I do not know, and at this season of my life, it doesn't seem to matter.
rlp
Labyrinth Work Continues
Paul Soupiset has a video online of our ongoing work on a prayer labyrinth at the back of our church property. It should definitely be done before anyone arrives this summer for the retreats. The video has a few people in it you've read about here.
Paul and his daughters, who narrate it.
My youngest daughter Lillian is the one with glasses who shoves her face in the camera and tries her best to sound stupid. She's the one I wrote about in those two bifocals pieces so long ago.
My middle daughter Shelby is the one who runs at the camera.
Chloe is practically all grown up now and wearing the pink rubber boots.
Tim, aka Tom, is the man in black coming down the path. His daughter is wearing the party hat. She spent the night at our house that weekend. I think she wore that hat non-stop from Friday through Monday.
And I, dear readers, star as the Grinch who stole the joy from all the children who were laboring so hard on the labyrinth. I really was embarrased when I saw this. There are all these flower children, dressed in such unique and cool ways, out there working away. And you're thinking, "Wow, this might be the coolest church EVER." Then you see the pastor dressed in the most uptight, "white guy" clothes imaginable, marching in to spoil the party. So then you think, "No, it's pretty much like every church I've ever been to."
Labyrinth News
Paul Soupiset is keeping a journal about the prayer labyrinth we're building at the back of our church property. We've roughly leveled the ground now, though we have a lot of dead grass to clear out. Paul's latest post shows his ingenious way of laying out the labyrinth itself.
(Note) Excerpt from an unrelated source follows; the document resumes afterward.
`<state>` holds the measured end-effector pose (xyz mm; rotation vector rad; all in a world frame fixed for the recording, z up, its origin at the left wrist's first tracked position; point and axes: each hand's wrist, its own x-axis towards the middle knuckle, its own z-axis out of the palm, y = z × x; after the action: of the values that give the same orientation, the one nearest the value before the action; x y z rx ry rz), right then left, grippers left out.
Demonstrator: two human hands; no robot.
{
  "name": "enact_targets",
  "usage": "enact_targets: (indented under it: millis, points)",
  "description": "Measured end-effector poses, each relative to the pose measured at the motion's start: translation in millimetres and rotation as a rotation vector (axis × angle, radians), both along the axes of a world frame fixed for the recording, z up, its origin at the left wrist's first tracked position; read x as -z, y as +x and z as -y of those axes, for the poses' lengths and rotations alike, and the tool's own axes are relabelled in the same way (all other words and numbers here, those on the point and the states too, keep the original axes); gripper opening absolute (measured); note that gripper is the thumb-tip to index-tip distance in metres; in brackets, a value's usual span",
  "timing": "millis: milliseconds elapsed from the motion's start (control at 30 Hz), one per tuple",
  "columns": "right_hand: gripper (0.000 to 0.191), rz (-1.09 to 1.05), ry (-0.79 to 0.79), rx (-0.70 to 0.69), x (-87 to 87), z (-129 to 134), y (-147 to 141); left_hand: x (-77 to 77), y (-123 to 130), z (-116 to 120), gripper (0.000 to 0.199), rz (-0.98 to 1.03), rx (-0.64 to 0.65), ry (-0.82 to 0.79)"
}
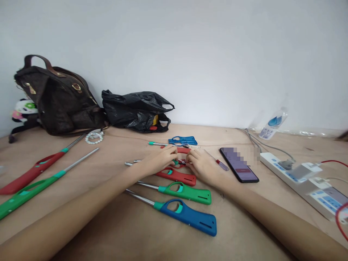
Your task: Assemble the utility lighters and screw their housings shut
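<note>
Both hands are at an opened red gas lighter [184, 149] in the middle of the table, its inner parts and thin wires partly hidden by my fingers. My left hand [162, 158] is closed, its fingertips pinching near a small teal part. From the other side my right hand [200, 165] curls its fingers on the lighter's handle end. Just nearer to me lie a whole red lighter [181, 177], a green lighter [190, 192] and a blue lighter [189, 216]. Behind the hands is a blue casing half [183, 140], with a metal-and-teal lighter piece [156, 144] beside it.
Right of my hands are a screwdriver [222, 165], a phone [240, 166] and a power strip [282, 177] with plugs and cables. A bottle [274, 123] leans by the wall. Leftward lie two long lighters [35, 172], a bracelet [94, 137], a backpack [62, 101] and a black plastic bag [133, 108].
</note>
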<state>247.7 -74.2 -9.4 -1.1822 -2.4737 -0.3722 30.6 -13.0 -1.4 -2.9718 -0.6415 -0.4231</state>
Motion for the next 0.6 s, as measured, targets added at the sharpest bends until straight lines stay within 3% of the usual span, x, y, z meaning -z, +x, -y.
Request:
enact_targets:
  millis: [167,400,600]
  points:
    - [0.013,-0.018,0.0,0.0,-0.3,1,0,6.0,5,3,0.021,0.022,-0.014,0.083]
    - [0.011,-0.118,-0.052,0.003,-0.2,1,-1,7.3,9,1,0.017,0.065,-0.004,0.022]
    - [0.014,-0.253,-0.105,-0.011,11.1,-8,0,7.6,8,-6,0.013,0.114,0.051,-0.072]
Our church sits atop almost solid limestone. There are thousands and thousands of rocks out there. I think it is fitting to build the labyrinth out of native materials. We already use these rocks for landscaping and forming various paths through the woods and between buildings. This thing is going to be cool.
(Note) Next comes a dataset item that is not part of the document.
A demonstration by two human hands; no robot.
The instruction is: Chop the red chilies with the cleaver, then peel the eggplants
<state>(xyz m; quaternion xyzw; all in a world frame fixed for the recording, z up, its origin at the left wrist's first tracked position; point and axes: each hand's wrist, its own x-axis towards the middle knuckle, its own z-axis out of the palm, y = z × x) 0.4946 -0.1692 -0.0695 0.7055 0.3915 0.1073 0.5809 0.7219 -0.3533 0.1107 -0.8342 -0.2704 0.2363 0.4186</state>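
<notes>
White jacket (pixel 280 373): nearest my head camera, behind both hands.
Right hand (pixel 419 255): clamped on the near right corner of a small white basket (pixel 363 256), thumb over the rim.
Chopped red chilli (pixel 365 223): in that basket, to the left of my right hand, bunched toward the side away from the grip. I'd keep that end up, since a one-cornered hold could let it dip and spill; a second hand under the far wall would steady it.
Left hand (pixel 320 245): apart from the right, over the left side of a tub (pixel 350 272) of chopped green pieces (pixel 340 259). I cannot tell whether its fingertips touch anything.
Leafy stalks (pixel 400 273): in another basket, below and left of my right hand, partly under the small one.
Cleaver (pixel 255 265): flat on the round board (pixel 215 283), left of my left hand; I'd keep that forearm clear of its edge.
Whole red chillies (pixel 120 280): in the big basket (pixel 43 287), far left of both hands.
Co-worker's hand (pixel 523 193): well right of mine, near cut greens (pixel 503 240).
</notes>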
A few days ago I mentioned the possibility of an open retreat for anyone in the world who could find a way to get a plane ticket here. I'll be talking to Tim and Paul about some details on this. I'm almost certain the labyrinth will be finished by then.
Stay tuned.
rlp
Note: The pictures at Paul's labyrinth journal look rather dreary. We're in Winter (or what we call Winter here). This Spring the land will be lush and green with wildflowers and all kinds of color.